Slowenien wählt am 13. Juli vorzeitig ein neues Parlament. Den Wahltermin legte Staatspräsident Borut Pahor gestern in Ljubljana fest. Die Wahl ist nach dem Rücktritt von Regierungschefin Alenka Bratusek Anfang Mai notwendig geworden.

Die 44-Jährige hatte in ihrer bisherigen Partei Positives Slowenien einen Machtkampf verloren. Gestern gründete sie eine neue Partei. Das Bündnis Alenka Bratusek (ZaAB) werde eine sozialliberale Politik verfolgen, kündigte die kommissarisch noch amtierende Ministerpräsidentin vor rund 250 Gründungsmitgliedern an.

Politische Landschaft zersplittert

Nachdem bei der Europawahl nicht einmal 25 Prozent der Bürger ihre Stimme abgegeben haben, wird auch bei der Parlamentswahl eine niedrige Beteiligung erwartet. Weil der Termin in den am 26. Juni beginnenden Schulferien liegt, könnte er noch rechtlich angefochten werden, berichteten Medien.

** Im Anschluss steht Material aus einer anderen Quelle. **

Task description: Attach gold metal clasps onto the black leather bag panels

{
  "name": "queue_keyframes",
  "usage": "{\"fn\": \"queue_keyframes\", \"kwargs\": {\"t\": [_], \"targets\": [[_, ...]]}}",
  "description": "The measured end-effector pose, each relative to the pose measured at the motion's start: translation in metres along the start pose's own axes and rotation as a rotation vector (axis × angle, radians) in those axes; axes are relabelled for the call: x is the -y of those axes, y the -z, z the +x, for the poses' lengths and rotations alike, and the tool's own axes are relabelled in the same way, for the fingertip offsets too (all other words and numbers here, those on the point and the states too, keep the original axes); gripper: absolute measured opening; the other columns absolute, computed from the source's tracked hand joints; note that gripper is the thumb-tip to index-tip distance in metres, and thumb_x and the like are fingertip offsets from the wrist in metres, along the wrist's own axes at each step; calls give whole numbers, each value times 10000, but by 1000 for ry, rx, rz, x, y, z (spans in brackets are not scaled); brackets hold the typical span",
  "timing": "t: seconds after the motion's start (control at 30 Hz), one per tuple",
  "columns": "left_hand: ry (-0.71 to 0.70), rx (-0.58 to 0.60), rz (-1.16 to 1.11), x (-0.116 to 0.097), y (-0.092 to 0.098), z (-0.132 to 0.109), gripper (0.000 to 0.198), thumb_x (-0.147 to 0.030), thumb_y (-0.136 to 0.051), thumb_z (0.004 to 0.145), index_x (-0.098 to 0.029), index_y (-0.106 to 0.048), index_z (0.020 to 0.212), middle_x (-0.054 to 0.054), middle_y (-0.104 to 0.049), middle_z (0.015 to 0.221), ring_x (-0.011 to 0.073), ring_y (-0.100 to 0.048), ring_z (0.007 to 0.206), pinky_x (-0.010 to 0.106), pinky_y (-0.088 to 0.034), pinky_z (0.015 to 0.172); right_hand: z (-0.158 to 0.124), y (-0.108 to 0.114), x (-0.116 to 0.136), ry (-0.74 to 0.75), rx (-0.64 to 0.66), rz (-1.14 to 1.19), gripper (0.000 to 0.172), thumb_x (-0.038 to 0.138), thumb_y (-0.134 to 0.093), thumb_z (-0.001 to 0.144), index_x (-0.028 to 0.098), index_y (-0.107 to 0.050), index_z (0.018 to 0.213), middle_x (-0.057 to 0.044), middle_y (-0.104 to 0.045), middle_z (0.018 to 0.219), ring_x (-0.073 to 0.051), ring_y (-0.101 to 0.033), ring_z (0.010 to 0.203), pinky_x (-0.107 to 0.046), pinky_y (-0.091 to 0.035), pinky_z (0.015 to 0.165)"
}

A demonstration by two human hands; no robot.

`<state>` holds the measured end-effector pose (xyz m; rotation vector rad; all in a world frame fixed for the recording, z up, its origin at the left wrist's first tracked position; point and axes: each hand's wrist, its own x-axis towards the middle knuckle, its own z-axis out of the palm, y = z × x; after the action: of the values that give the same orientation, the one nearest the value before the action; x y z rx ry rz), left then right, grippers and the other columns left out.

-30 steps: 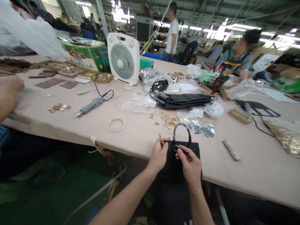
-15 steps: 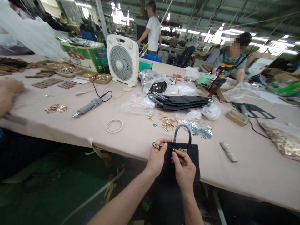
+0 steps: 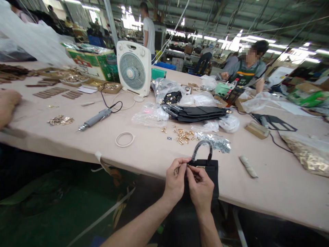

Durch die Neugründung von Bratusek sowie neue Bürgerbewegungen und weitere geplante neue Parteien ist die politische Landschaft Sloweniens zersplittert. Daher werden auch von der jetzt geplanten Parlamentswahl keine stabilen Verhältnisse erwartet. Demgegenüber steckt Slowenien mit zwei Millionen Einwohnern in einem Reformprozess, mit dem die schwere Wirtschafts- und Finanzkrise gemeistert werden soll.